(Your instructions) Type the entries out once more. Match them exactly.

(Source data)
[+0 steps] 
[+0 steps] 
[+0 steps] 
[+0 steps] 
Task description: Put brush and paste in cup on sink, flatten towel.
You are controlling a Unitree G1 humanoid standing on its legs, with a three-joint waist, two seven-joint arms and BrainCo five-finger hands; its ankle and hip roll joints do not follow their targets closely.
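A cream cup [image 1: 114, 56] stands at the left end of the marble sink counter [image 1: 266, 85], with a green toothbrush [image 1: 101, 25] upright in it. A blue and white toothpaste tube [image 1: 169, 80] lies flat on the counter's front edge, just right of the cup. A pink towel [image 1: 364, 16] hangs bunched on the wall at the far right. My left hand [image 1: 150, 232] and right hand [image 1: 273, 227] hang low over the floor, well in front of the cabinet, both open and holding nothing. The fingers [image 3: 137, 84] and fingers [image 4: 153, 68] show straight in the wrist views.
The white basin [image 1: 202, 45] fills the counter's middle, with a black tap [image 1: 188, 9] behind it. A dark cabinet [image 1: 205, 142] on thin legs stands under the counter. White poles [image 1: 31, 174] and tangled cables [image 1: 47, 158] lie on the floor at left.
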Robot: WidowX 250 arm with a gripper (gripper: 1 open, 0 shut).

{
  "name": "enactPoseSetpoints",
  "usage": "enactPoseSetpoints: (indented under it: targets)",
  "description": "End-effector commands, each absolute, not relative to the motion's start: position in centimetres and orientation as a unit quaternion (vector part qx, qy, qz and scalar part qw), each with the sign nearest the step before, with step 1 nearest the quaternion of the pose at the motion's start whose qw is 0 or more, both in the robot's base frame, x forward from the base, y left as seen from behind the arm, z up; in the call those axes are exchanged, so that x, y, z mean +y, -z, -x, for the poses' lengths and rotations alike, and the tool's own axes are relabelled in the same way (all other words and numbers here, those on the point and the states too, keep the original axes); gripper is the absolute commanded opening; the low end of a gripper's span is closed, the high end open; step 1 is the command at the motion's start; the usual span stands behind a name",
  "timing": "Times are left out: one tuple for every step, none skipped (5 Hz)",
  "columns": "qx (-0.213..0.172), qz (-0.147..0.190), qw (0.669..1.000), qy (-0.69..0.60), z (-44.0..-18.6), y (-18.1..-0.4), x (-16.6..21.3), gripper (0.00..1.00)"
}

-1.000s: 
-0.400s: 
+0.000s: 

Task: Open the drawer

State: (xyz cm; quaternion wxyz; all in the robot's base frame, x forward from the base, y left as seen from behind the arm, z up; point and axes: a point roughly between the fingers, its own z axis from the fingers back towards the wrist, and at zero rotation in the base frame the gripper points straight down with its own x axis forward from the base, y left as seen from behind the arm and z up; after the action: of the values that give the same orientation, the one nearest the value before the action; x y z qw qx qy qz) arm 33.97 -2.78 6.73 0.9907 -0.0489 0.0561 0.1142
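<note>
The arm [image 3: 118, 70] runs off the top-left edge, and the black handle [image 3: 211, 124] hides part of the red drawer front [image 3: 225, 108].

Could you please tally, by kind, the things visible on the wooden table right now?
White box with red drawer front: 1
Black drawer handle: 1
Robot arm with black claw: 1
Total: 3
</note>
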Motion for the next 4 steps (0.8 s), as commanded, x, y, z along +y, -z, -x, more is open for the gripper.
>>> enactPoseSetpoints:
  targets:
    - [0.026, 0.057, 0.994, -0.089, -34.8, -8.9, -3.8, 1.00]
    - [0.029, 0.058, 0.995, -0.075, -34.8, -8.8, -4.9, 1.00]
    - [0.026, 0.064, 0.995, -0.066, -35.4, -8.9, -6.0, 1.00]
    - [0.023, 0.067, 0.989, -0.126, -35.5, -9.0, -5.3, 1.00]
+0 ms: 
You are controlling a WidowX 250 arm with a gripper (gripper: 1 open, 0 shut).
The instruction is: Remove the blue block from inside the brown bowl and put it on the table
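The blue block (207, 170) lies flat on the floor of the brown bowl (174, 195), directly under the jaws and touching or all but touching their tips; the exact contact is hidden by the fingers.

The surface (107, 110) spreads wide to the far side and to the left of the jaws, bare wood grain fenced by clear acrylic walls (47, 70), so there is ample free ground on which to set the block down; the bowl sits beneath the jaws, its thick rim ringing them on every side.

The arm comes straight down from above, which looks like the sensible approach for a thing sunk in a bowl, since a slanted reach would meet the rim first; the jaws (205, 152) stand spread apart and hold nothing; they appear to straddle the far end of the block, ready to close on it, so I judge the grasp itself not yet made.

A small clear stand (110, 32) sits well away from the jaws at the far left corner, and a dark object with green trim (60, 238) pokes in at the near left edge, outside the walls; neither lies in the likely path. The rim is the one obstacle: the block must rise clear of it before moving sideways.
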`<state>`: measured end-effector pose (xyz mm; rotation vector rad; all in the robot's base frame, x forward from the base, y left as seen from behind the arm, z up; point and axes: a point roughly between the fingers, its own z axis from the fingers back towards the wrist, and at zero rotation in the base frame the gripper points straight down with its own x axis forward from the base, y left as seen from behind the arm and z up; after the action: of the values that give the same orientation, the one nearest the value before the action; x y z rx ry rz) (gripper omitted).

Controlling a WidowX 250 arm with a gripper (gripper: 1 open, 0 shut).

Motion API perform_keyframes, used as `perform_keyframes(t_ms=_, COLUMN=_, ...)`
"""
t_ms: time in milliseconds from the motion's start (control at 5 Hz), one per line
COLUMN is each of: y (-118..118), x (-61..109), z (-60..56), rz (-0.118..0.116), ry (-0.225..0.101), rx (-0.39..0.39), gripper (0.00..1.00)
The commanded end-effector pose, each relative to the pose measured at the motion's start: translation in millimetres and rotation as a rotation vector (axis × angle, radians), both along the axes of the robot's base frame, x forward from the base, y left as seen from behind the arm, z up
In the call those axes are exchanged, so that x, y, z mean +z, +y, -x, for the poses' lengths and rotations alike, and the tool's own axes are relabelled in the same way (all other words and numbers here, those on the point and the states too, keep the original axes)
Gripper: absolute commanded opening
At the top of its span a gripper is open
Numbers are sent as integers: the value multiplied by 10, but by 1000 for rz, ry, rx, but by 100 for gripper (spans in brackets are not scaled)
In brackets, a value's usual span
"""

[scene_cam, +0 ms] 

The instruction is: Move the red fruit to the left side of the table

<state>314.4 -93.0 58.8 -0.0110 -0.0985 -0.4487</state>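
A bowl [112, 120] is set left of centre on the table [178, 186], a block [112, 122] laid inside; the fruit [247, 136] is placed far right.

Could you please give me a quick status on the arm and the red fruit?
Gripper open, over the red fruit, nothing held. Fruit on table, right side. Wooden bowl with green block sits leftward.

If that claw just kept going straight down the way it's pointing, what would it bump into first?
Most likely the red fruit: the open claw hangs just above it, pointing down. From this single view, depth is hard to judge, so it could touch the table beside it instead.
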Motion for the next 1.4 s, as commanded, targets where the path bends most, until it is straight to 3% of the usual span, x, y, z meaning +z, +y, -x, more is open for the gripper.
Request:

(The completed task)
[+0 steps] 
[+0 steps] 
[+0 steps] 
[+0 steps] 
Task description: Put brush and paste in cup on sink, flatten towel.
You are controlling a Unitree G1 humanoid standing on its legs, with a three-joint waist, two seven-joint arms and BrainCo five-finger hands; its ankle and hip roll joints do not follow their targets closely.
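A cream cup [image 1: 114, 56] stands at the left end of the marble sink counter [image 1: 266, 85], with a green toothbrush [image 1: 101, 25] upright in it. A blue and white toothpaste tube [image 1: 169, 80] lies flat on the counter's front edge, just right of the cup. A pink towel [image 1: 364, 16] hangs bunched on the wall at the far right. My left hand [image 1: 150, 232] and right hand [image 1: 273, 227] hang low over the floor, well in front of the cabinet, both open and holding nothing. The fingers [image 3: 137, 84] and fingers [image 4: 153, 68] show straight in the wrist views.
The white basin [image 1: 202, 45] fills the counter's middle, with a black tap [image 1: 188, 9] behind it. A dark cabinet [image 1: 205, 142] on thin legs stands under the counter. White poles [image 1: 31, 174] and tangled cables [image 1: 47, 158] lie on the floor at left.
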Robot: WidowX 250 arm with a gripper (gripper: 1 open, 0 shut).

{
  "name": "enactPoseSetpoints",
  "usage": "enactPoseSetpoints: (indented under it: targets)",
  "description": "End-effector commands, each absolute, not relative to the motion's start: position in centimetres and orientation as a unit quaternion (vector part qx, qy, qz and scalar part qw), each with the sign nearest the step before, with step 1 nearest the quaternion of the pose at the motion's start whose qw is 0 or more, both in the robot's base frame, x forward from the base, y left as seen from behind the arm, z up; in the call those axes are exchanged, so that x, y, z mean +y, -z, -x, for the poses' lengths and rotations alike, and the tool's own axes are relabelled in the same way (all other words and numbers here, those on the point and the states too, keep the original axes); gripper is the absolute commanded opening; the low end of a gripper's span is closed, the high end open; step 1 is the command at the motion's start; the usual span stands behind a name",
  "timing": "Times are left out: one tuple for every step, none skipped (5 Hz)",
  "columns": "qx (-0.213..0.172), qz (-0.147..0.190), qw (0.669..1.000), qy (-0.69..0.60), z (-44.0..-18.6), y (-18.1..-0.4), x (-16.6..21.3), gripper (0.00..1.00)"
}

-1.000s: 
-0.400s: 
+0.000s: 

Task: Open the drawer

State: (xyz cm; quaternion wxyz; all in the robot's base frame, x forward from the base, y left as seen from behind the arm, z up; point and axes: a point roughly between the fingers, its own z axis from the fingers back towards the wrist, and at zero rotation in the base frame the gripper points straight down with its own x axis forward from the base, y left as seen from behind the arm and z up; after the action: of the values that give the same orientation, the one nearest the value before the action; x y z qw qx qy qz) arm 33.97 -2.78 6.73 0.9907 -0.0489 0.0561 0.1142
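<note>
The arm [image 3: 118, 70] runs off the top-left edge, and the black handle [image 3: 211, 124] hides part of the red drawer front [image 3: 225, 108].

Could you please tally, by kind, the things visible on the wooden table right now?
White box with red drawer front: 1
Black drawer handle: 1
Robot arm with black claw: 1
Total: 3
</note>
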Motion for the next 4 steps (0.8 s), as commanded, x, y, z along +y, -z, -x, more is open for the gripper.
>>> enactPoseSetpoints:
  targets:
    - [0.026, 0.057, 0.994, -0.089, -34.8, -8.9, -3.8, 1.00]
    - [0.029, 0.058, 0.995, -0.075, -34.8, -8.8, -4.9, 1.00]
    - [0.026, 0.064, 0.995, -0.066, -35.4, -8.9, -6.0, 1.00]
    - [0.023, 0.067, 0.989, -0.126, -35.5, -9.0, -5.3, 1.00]
+0 ms: 
You are controlling a WidowX 250 arm with a gripper (gripper: 1 open, 0 shut).
The instruction is: Remove the blue block from inside the brown bowl and put it on the table
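The blue block (207, 170) lies flat on the floor of the brown bowl (174, 195), directly under the jaws and touching or all but touching their tips; the exact contact is hidden by the fingers.

The surface (107, 110) spreads wide to the far side and to the left of the jaws, bare wood grain fenced by clear acrylic walls (47, 70), so there is ample free ground on which to set the block down; the bowl sits beneath the jaws, its thick rim ringing them on every side.

The arm comes straight down from above, which looks like the sensible approach for a thing sunk in a bowl, since a slanted reach would meet the rim first; the jaws (205, 152) stand spread apart and hold nothing; they appear to straddle the far end of the block, ready to close on it, so I judge the grasp itself not yet made.

A small clear stand (110, 32) sits well away from the jaws at the far left corner, and a dark object with green trim (60, 238) pokes in at the near left edge, outside the walls; neither lies in the likely path. The rim is the one obstacle: the block must rise clear of it before moving sideways.
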`<state>`: measured end-effector pose (xyz mm; rotation vector rad; all in the robot's base frame, x forward from the base, y left as seen from behind the arm, z up; point and axes: a point roughly between the fingers, its own z axis from the fingers back towards the wrist, and at zero rotation in the base frame the gripper points straight down with its own x axis forward from the base, y left as seen from behind the arm and z up; after the action: of the values that give the same orientation, the one nearest the value before the action; x y z rx ry rz) (gripper omitted).

Controlling a WidowX 250 arm with a gripper (gripper: 1 open, 0 shut).

Motion API perform_keyframes, used as `perform_keyframes(t_ms=_, COLUMN=_, ...)`
"""
t_ms: time in milliseconds from the motion's start (control at 5 Hz), one per line
COLUMN is each of: y (-118..118), x (-61..109), z (-60..56), rz (-0.118..0.116), ry (-0.225..0.101), rx (-0.39..0.39), gripper (0.00..1.00)
The commanded end-effector pose, each relative to the pose measured at the motion's start: translation in millimetres and rotation as a rotation vector (axis × angle, radians), both along the axes of the robot's base frame, x forward from the base, y left as seen from behind the arm, z up
In the call those axes are exchanged, so that x, y, z mean +z, +y, -x, for the poses' lengths and rotations alike, and the tool's own axes are relabelled in the same way (all other words and numbers here, those on the point and the states too, keep the original axes)
Gripper: absolute commanded opening
At the top of its span a gripper is open
Numbers are sent as integers: the value multiplied by 10, but by 1000 for rz, ry, rx, but by 100 for gripper (spans in brackets are not scaled)
In brackets, a value's usual span
"""

[scene_cam, +0 ms] 

The instruction is: Move the red fruit to the left side of the table

<state>314.4 -93.0 58.8 -0.0110 -0.0985 -0.4487</state>
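A bowl [112, 120] is set left of centre on the table [178, 186], a block [112, 122] laid inside; the fruit [247, 136] is placed far right.

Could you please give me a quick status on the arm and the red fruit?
Gripper open, over the red fruit, nothing held. Fruit on table, right side. Wooden bowl with green block sits leftward.

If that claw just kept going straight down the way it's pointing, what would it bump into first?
Most likely the red fruit: the open claw hangs just above it, pointing down. From this single view, depth is hard to judge, so it could touch the table beside it instead.
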Motion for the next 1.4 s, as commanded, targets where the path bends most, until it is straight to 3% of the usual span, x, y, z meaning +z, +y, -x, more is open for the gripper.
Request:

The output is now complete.